(Chapter 1 of upcoming book, How to go to school like an Asian)
The secret to Asian success in school — we’re only talking about Asians from Confucian cultures (Japan, Korea, China, Vietnam), most non-Confucian Asians like Filipinos and Malaysians suck at school and life in general — isn’t a secret. These inscrutable slant eyed motherfuckers are in fact abusive “B”-is- for-bitch-slapping, study-till- you-hallucinate, why-you-only-get-99? high scoring automatons people think they are. I was there, I saw it, I experienced it. I’d be doing Math with my mom as the tutor, during the Summer of course, and her favorite form of physical abuse whenever I’d start fucking up was the pinch-the-skin-and-twist. Second favorite was the bitch slap. That was normal in my family and in many other Asian families. My cousin, locked in his room with his once-a-week tutor, could be heard yelping every time the tutor smacked him with a stick. Everyone in the family could hear it and nobody would react, everyone continued on with whatever they were doing because this is normal and expected. They’d be more concerned if there weren’t any sounds of whacks and screams — that must mean the tutor must suck, fire his incompetent ass!
If I could play the role of my mother in the above scenario, I wouldn’t twist-pinch and bitch-slap little me. Getting smacked around like that just made me more tired and frustrated, it didn’t improve my performance. And I think most of my peers — non Asians included — felt the same way when they were treated that way.
Nor do I think being trained to achieve perfection as a way to avoid punishment motivates one to reach one’s potential. In the case of my tutored cousin, it didn’t work at all — he was the fuck up of the family, he barely made it out of high school not because he was busy inventing the next best thing, but because he was a lazy, self-indulgent, and selfish piece of shit. School-work related beatings had no effect, or at least not a positive one, on his character.
Still, physical abuse isn’t necessarily a bad experience — think ballet, boxing, gymnastics, football, all sports really — but the desire for it has to come from within. Self-abuse works best because it’s an expression of self-motivation and self-discipline. From what I’ve seen, self-motivated people, never the extrinsically motivated, are the highest achievers, the superstars. Former fat fuck and loser, now a Navy Seal and ultra-marathoner, David Goggins, is all about that. The first time that motherfucker tried to run 100 miles in one day without training for it, he was, at the finish, pissing blood, his feet were broken, and his lower leg bones were fractured. And that’s precisely why he is what he is today, because he routinely chooses to put himself through pain as a way to transcend suffering, to reach an earthly nirvana. There’s something spiritually cleansing and fulfilling about self-flagellation.
In any case, I don’t think my mom enjoyed hitting me. She did so mostly out of frustration, I suspect.

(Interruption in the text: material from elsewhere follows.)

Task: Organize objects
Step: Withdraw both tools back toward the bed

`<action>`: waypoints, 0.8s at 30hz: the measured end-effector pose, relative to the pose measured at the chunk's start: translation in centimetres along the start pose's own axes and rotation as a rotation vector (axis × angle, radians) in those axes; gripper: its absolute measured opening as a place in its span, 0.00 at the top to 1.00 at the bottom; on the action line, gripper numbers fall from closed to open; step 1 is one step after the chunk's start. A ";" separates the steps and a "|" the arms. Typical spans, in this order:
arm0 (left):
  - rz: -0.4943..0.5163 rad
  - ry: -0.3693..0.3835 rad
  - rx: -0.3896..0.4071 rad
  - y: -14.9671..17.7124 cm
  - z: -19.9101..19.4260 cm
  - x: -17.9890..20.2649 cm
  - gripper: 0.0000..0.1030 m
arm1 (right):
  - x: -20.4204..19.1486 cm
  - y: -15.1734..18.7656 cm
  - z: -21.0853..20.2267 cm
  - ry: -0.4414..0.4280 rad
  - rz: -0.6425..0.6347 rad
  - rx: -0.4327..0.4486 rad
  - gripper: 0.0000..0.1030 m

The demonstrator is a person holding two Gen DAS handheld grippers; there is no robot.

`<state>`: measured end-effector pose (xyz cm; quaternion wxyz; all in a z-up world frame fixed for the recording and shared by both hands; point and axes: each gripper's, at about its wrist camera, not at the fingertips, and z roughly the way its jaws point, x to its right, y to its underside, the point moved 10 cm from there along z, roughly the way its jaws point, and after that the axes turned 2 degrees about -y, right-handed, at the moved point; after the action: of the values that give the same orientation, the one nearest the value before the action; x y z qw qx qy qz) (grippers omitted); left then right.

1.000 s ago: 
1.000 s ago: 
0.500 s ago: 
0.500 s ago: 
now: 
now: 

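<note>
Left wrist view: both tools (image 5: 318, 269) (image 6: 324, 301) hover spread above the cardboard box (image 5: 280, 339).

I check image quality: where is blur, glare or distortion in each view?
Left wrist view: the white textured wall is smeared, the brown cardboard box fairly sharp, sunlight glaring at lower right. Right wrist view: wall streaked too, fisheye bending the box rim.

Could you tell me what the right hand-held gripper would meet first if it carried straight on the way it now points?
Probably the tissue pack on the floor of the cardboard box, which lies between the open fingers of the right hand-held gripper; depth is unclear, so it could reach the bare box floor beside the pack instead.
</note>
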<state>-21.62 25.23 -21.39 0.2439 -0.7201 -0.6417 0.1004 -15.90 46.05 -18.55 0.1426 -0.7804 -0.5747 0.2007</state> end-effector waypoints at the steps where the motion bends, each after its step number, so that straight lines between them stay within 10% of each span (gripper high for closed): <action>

But she was okay with smacking me because of the Confucian notion that success is only possible with sufficient suffering — “eat bitterness” (吃苦) in Chinese. For a lot of Asians, taking a beating counts as “eating bitterness.” So Asian parents are like, “why not smack my kid a few times, it’s good for them!”
The “eat bitterness” motif is repeated in the Chinese martial arts films I grew up watching. Talented kid goofs off while training. Gets smacked by sifu (master) for his lack of discipline. Still doesn’t take training seriously until some people fuck with his family. He now demands his sifu to smack him around. “Again, sifu!” “Sifu, harder!”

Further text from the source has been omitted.